O trabalho é recompensado com tudo que a fazenda leva aos consumidores. “Eu brinco que não gosto que chame a minha maçã de produto, sim de alimento. O que ela vai proporcionar para o organismo são diversos benefícios. O sabor é totalmente diferente de um alimento com agrotóxico, assim como o cheiro. É só sentir o cheiro que você vai ver a diferença para o produto convencional”, diz.
E o melhor é que tudo isso pode ser acompanhado pelos filhos. “A diferença da produção orgânica é gritante! Na hora da aplicação dos bioinsumos, a gente pode aplicar com nossos filhos, crianças, animais, todo mundo perto, sem problemas. Se fosse aplicação de agrotóxico, existiria toda uma estrutura e cuidados que você precisa ter para não intoxicar ninguém. Fora o nosso solo! Aqui, nossa água é própria para consumo e o solo é rico”, se orgulha Maycon.
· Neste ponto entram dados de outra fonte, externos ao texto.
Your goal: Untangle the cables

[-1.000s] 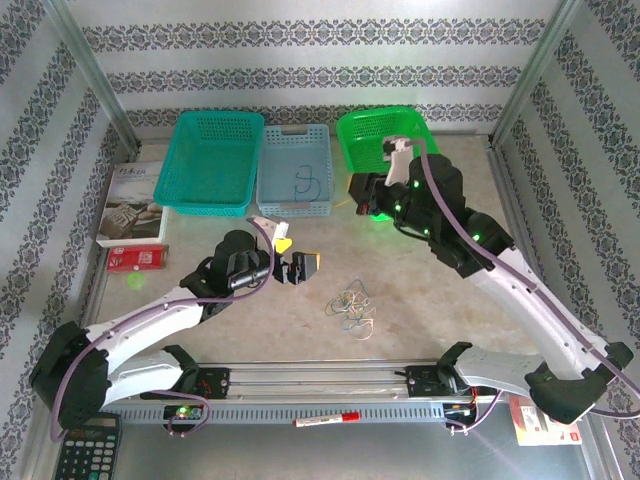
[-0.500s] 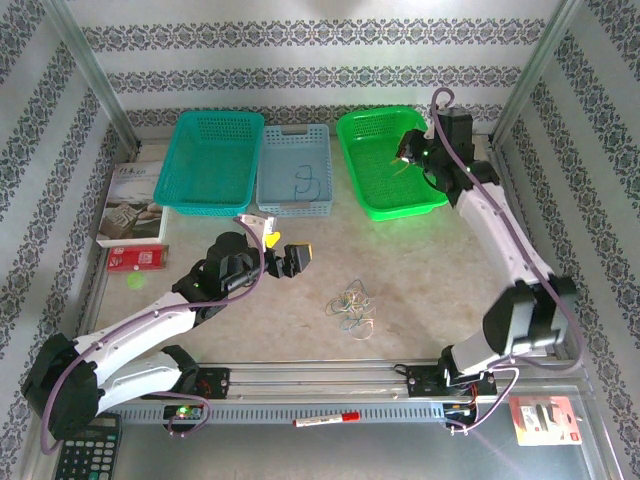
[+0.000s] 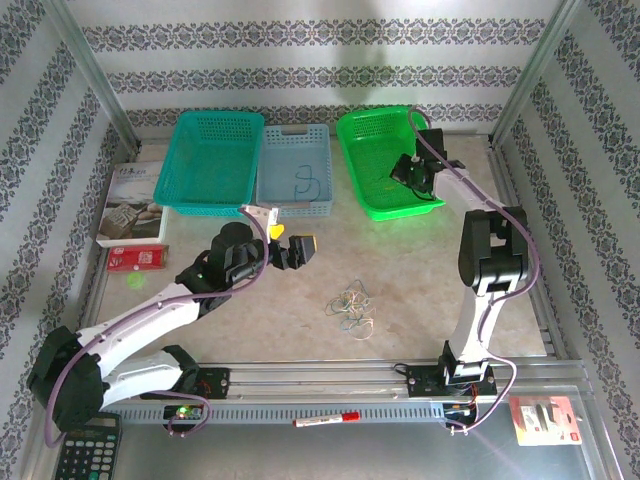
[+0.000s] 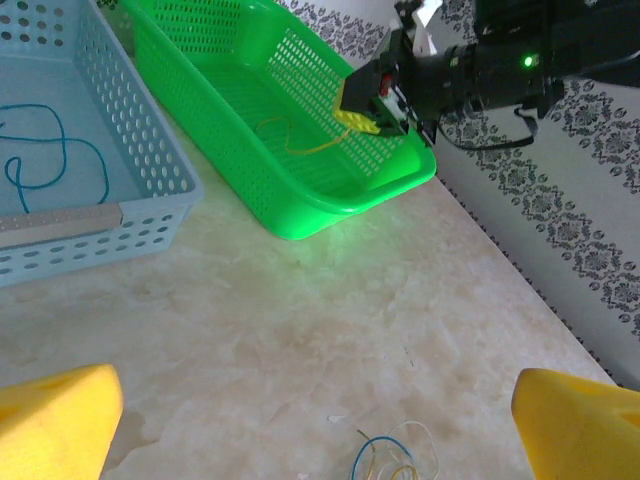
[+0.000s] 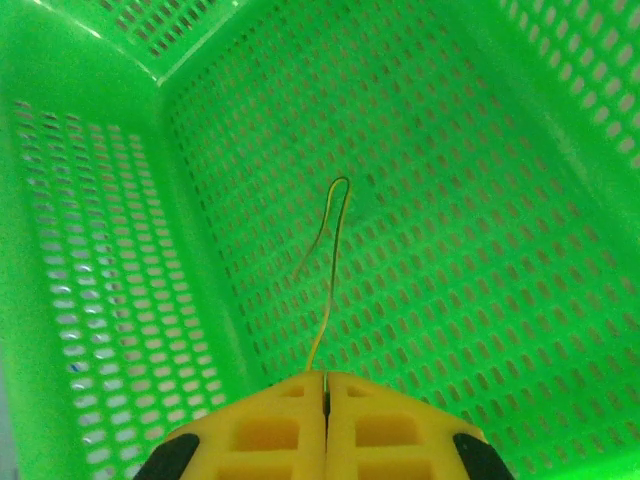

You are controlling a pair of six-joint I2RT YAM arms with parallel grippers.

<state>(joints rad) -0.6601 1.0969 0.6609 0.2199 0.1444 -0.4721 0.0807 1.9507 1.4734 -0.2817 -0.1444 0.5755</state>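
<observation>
A: Where is the bunch of cables (image 3: 350, 305) now?

B: It lies on the worktop (image 3: 420, 270), slightly right of the centre of the top view. They are thin whitish, dark blue and yellow loops, loosely curled and crossing each other.

A: And the single ones?

B: A yellow cable (image 5: 327, 270), bent like a hairpin, is over the green basket (image 5: 120, 250). One end is pinched between the pressed-together fingers (image 5: 270, 430) of the right gripper (image 5: 326, 380). A blue cable (image 3: 305, 180) lies curled in the light blue basket (image 3: 295, 208), in the upper middle.
</observation>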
Para Maycon, isso é essencial, ainda mais depois da chegada de sua filha Ana Carolina Formolo, que agora tem 4 anos. Ele e sua esposa Jussania Siqueira acreditam que a qualidade de vida no campo é uma das melhores partes de seu trabalho.
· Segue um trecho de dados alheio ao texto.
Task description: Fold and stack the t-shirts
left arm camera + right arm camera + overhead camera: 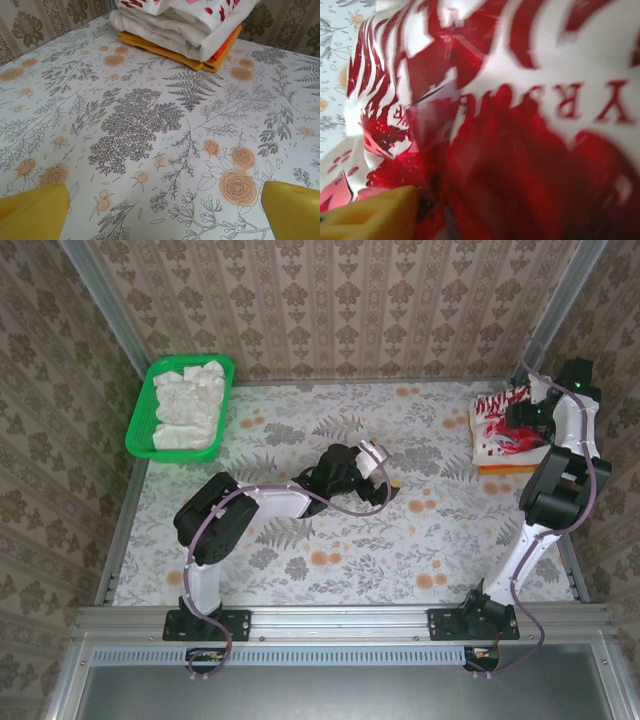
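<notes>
The stack of folded t-shirts sits at the upper right of the top view, near the far right corner of the counter; the printed t-shirt, white with a red-and-black graphic, lies on top, and the orange t-shirt shows as a strip along the stack's lower edge. The right gripper is over the printed t-shirt, at or just above its cloth; in the right wrist view the red print is very close and blurred, with one yellow finger at the lower left corner; I cannot tell how far this gripper is open, nor whether it has hold of the cloth.

The left gripper is at the middle of the top view, over the counter and well apart from the stack; in the left wrist view its two yellow fingertips sit at the lower corners, spread wide with nothing held between them; the stack appears at the top edge of that frame, with folded off-white t-shirts lying on the orange one.

At the upper left of the top view a green basket stands at the counter's far left corner; crumpled t-shirts, off-white, lie in it.
</notes>
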Controlling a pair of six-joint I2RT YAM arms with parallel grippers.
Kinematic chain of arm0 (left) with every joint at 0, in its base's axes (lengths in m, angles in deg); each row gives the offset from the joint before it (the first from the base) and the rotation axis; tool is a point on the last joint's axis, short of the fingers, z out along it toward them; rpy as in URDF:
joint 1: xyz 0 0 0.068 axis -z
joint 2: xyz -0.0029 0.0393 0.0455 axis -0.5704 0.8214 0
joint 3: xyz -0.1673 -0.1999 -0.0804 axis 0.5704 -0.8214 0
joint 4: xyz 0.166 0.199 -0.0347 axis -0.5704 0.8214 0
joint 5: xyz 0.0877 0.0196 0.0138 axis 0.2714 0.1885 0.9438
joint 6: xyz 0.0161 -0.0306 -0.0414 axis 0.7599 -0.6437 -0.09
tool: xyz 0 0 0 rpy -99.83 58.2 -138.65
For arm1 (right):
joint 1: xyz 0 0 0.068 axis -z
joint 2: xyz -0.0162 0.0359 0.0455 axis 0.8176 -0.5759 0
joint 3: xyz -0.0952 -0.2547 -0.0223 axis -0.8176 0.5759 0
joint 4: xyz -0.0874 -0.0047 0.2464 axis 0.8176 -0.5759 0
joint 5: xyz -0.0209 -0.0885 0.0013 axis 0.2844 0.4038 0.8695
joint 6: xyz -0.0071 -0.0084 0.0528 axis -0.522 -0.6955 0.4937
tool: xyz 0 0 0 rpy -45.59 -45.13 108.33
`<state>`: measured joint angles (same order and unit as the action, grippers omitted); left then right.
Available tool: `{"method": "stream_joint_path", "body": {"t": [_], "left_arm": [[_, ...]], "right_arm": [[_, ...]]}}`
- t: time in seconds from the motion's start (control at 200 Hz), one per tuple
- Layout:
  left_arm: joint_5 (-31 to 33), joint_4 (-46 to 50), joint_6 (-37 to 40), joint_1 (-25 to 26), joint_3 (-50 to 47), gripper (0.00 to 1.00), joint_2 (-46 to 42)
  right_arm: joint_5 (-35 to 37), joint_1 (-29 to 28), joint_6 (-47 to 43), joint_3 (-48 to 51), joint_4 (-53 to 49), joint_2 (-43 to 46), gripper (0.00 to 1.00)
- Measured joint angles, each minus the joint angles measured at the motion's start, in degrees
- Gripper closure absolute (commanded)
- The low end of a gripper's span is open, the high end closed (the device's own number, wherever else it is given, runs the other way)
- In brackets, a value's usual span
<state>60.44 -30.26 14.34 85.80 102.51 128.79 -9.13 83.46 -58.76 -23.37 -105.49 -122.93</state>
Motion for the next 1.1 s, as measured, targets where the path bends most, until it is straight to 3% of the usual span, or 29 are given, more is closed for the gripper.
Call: {"method": "stream_joint_path", "body": {"t": [0.17, 0.325, 0.46, 0.89, 1.1], "left_arm": [[-0.1, 0.0, 0.0, 0.0, 0.0, 0.0, 0.0], [-0.7, -0.1, 0.0, 0.0, 0.0, 0.0, 0.0], [-1.2, -0.1, 0.0, 0.0, 0.0, 0.0, 0.0], [-1.7, -0.5, -0.7, 0.0, 0.0, 0.0, 0.0], [-1.7, -0.5, -0.9, 0.0, 0.0, 0.0, 0.0]], "right_arm": [[3.3, -0.6, 3.7, 7.4, 5.2, 7.6, 0.03], [6.1, -3.7, 6.2, 11.2, 9.5, 15.5, 0.02], [5.7, -6.1, 7.7, 11.5, 13.2, 17.4, 0.0], [4.0, -3.7, 9.4, 10.4, 14.0, -0.2, 0.0], [0.8, -3.0, 9.0, 9.2, 13.3, -1.6, 0.0]]}}
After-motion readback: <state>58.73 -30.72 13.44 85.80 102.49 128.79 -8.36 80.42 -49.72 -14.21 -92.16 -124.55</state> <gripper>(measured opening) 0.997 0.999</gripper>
“Ela adora brincar na terra, ainda mais quando é para ficar perto da gente cuidando das maçãs, mas me assusta muito ver que temos muita evasão de jovens do campo. Temos medo de, no futuro, ela ter dificuldades, porque nesta área de produção agrícola tem muito pouco apoio. Mas, por enquanto, a gente continua se dedicando ao máximo para mostrar a força da agricultura familiar”, completa.